- [About this task]:
Copy every record exactly, with nothing left out.

****

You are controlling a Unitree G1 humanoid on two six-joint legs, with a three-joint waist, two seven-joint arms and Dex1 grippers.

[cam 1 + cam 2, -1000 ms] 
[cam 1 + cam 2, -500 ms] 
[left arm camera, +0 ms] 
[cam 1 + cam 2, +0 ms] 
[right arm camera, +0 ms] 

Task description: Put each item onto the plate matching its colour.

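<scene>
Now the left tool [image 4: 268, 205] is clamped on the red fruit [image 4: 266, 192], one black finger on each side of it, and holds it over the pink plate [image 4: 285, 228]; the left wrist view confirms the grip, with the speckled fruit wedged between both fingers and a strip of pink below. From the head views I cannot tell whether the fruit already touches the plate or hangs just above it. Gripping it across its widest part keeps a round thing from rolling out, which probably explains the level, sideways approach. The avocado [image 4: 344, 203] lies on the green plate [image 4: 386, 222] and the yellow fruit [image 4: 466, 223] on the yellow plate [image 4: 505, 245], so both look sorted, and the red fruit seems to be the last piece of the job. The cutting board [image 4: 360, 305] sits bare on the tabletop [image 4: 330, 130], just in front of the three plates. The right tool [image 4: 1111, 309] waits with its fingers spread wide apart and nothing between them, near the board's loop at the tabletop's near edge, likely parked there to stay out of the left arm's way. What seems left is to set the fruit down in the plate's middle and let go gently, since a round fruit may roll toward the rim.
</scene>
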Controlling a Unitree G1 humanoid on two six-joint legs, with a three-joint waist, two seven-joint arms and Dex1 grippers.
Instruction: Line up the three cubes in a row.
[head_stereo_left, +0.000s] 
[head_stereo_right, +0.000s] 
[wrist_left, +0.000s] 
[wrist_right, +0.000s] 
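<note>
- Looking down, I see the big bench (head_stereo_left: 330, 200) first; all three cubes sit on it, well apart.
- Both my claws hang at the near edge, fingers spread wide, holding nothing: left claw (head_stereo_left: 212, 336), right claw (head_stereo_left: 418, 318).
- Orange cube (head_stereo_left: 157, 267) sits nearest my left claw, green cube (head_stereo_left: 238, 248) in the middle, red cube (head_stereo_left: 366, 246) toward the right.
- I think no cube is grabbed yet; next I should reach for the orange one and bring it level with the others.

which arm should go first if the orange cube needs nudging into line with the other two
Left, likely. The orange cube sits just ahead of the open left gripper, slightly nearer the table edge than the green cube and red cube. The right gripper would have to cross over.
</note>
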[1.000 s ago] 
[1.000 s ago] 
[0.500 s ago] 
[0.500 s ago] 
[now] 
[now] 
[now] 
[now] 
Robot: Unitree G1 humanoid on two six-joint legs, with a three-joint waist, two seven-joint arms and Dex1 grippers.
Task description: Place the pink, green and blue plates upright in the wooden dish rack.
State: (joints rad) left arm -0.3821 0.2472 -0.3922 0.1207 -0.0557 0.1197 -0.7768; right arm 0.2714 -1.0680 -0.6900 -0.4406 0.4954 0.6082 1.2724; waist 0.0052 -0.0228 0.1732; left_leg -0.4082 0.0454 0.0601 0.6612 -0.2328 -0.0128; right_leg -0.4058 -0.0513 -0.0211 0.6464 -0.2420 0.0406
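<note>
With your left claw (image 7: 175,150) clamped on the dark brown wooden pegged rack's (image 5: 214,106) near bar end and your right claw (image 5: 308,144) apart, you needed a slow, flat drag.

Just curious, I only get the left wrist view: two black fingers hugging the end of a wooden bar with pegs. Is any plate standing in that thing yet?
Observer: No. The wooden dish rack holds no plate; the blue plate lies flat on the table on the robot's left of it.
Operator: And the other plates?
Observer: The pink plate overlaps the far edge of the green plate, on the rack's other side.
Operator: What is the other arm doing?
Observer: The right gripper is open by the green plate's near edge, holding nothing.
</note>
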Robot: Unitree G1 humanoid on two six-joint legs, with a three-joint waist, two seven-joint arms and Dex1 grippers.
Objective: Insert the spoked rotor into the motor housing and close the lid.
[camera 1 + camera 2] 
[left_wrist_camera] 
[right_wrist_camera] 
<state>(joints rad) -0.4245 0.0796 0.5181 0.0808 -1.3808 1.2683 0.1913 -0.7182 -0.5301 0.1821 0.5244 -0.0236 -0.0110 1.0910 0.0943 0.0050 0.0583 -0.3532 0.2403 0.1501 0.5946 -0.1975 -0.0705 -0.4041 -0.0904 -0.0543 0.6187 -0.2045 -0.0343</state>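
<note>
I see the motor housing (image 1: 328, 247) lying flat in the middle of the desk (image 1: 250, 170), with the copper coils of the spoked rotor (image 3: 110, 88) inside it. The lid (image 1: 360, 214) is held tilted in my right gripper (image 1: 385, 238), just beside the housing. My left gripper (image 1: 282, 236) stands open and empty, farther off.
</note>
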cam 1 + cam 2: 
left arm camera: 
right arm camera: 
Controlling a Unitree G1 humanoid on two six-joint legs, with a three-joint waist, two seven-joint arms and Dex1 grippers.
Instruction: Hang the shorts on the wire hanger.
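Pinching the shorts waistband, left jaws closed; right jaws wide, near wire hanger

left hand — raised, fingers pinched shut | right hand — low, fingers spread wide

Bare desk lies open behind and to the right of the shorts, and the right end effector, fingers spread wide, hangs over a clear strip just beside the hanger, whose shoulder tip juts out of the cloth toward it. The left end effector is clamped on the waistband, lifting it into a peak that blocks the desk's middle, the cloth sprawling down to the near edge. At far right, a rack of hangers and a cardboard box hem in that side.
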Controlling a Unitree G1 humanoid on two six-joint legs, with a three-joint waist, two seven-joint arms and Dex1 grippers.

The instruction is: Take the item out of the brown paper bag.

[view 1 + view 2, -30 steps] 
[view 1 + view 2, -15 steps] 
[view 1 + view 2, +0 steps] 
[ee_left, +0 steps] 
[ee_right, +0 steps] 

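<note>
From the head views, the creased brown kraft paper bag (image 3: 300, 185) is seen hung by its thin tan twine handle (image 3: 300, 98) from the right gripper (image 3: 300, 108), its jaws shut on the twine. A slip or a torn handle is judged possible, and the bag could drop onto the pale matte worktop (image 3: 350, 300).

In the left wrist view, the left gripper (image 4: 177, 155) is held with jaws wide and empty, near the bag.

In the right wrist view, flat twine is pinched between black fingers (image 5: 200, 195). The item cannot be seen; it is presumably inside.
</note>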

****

- [Reply]:
You are controlling a Unitree G1 humanoid on two six-joint legs, with a three-joint waist, two seven-joint arms and Dex1 grippers.

[cam 1 + cam 2, -1000 ms] 
[cam 1 + cam 2, -500 ms] 
[left arm camera, +0 ms] 
[cam 1 + cam 2, +0 ms] 
[right arm camera, +0 ms] 

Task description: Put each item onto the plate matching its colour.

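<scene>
Now the left tool [image 4: 268, 205] is clamped on the red fruit [image 4: 266, 192], one black finger on each side of it, and holds it over the pink plate [image 4: 285, 228]; the left wrist view confirms the grip, with the speckled fruit wedged between both fingers and a strip of pink below. From the head views I cannot tell whether the fruit already touches the plate or hangs just above it. Gripping it across its widest part keeps a round thing from rolling out, which probably explains the level, sideways approach. The avocado [image 4: 344, 203] lies on the green plate [image 4: 386, 222] and the yellow fruit [image 4: 466, 223] on the yellow plate [image 4: 505, 245], so both look sorted, and the red fruit seems to be the last piece of the job. The cutting board [image 4: 360, 305] sits bare on the tabletop [image 4: 330, 130], just in front of the three plates. The right tool [image 4: 1111, 309] waits with its fingers spread wide apart and nothing between them, near the board's loop at the tabletop's near edge, likely parked there to stay out of the left arm's way. What seems left is to set the fruit down in the plate's middle and let go gently, since a round fruit may roll toward the rim.
</scene>
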Controlling a Unitree G1 humanoid on two six-joint legs, with a three-joint waist, two seven-joint arms and Dex1 grippers.
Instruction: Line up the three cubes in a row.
[head_stereo_left, +0.000s] 
[head_stereo_right, +0.000s] 
[wrist_left, +0.000s] 
[wrist_right, +0.000s] 
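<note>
- Looking down, I see the big bench (head_stereo_left: 330, 200) first; all three cubes sit on it, well apart.
- Both my claws hang at the near edge, fingers spread wide, holding nothing: left claw (head_stereo_left: 212, 336), right claw (head_stereo_left: 418, 318).
- Orange cube (head_stereo_left: 157, 267) sits nearest my left claw, green cube (head_stereo_left: 238, 248) in the middle, red cube (head_stereo_left: 366, 246) toward the right.
- I think no cube is grabbed yet; next I should reach for the orange one and bring it level with the others.

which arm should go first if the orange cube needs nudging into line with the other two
Left, likely. The orange cube sits just ahead of the open left gripper, slightly nearer the table edge than the green cube and red cube. The right gripper would have to cross over.
</note>
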[1.000 s ago] 
[1.000 s ago] 
[0.500 s ago] 
[0.500 s ago] 
[now] 
[now] 
[now] 
[now] 
Robot: Unitree G1 humanoid on two six-joint legs, with a three-joint waist, two seven-joint arms and Dex1 grippers.
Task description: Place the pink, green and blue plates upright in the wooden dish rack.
State: (joints rad) left arm -0.3821 0.2472 -0.3922 0.1207 -0.0557 0.1197 -0.7768; right arm 0.2714 -1.0680 -0.6900 -0.4406 0.4954 0.6082 1.2724; waist 0.0052 -0.0228 0.1732; left_leg -0.4082 0.0454 0.0601 0.6612 -0.2328 -0.0128; right_leg -0.4058 -0.0513 -0.0211 0.6464 -0.2420 0.0406
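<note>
With your left claw (image 7: 175,150) clamped on the dark brown wooden pegged rack's (image 5: 214,106) near bar end and your right claw (image 5: 308,144) apart, you needed a slow, flat drag.

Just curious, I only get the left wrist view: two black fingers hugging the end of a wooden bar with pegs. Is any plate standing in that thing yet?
Observer: No. The wooden dish rack holds no plate; the blue plate lies flat on the table on the robot's left of it.
Operator: And the other plates?
Observer: The pink plate overlaps the far edge of the green plate, on the rack's other side.
Operator: What is the other arm doing?
Observer: The right gripper is open by the green plate's near edge, holding nothing.
</note>
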Robot: Unitree G1 humanoid on two six-joint legs, with a three-joint waist, two seven-joint arms and Dex1 grippers.
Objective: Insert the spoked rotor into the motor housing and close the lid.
[camera 1 + camera 2] 
[left_wrist_camera] 
[right_wrist_camera] 
<state>(joints rad) -0.4245 0.0796 0.5181 0.0808 -1.3808 1.2683 0.1913 -0.7182 -0.5301 0.1821 0.5244 -0.0236 -0.0110 1.0910 0.0943 0.0050 0.0583 -0.3532 0.2403 0.1501 0.5946 -0.1975 -0.0705 -0.4041 -0.0904 -0.0543 0.6187 -0.2045 -0.0343</state>
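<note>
I see the motor housing (image 1: 328, 247) lying flat in the middle of the desk (image 1: 250, 170), with the copper coils of the spoked rotor (image 3: 110, 88) inside it. The lid (image 1: 360, 214) is held tilted in my right gripper (image 1: 385, 238), just beside the housing. My left gripper (image 1: 282, 236) stands open and empty, farther off.
</note>
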cam 1 + cam 2: 
left arm camera: 
right arm camera: 
Controlling a Unitree G1 humanoid on two six-joint legs, with a three-joint waist, two seven-joint arms and Dex1 grippers.
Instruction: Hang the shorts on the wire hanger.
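Pinching the shorts waistband, left jaws closed; right jaws wide, near wire hanger

left hand — raised, fingers pinched shut | right hand — low, fingers spread wide

Bare desk lies open behind and to the right of the shorts, and the right end effector, fingers spread wide, hangs over a clear strip just beside the hanger, whose shoulder tip juts out of the cloth toward it. The left end effector is clamped on the waistband, lifting it into a peak that blocks the desk's middle, the cloth sprawling down to the near edge. At far right, a rack of hangers and a cardboard box hem in that side.
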Controlling a Unitree G1 humanoid on two six-joint legs, with a three-joint waist, two seven-joint arms and Dex1 grippers.

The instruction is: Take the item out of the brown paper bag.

[view 1 + view 2, -30 steps] 
[view 1 + view 2, -15 steps] 
[view 1 + view 2, +0 steps] 
[ee_left, +0 steps] 
[ee_right, +0 steps] 

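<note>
From the head views, the creased brown kraft paper bag (image 3: 300, 185) is seen hung by its thin tan twine handle (image 3: 300, 98) from the right gripper (image 3: 300, 108), its jaws shut on the twine. A slip or a torn handle is judged possible, and the bag could drop onto the pale matte worktop (image 3: 350, 300).

In the left wrist view, the left gripper (image 4: 177, 155) is held with jaws wide and empty, near the bag.

In the right wrist view, flat twine is pinched between black fingers (image 5: 200, 195). The item cannot be seen; it is presumably inside.
</note>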

The answer contains nothing further.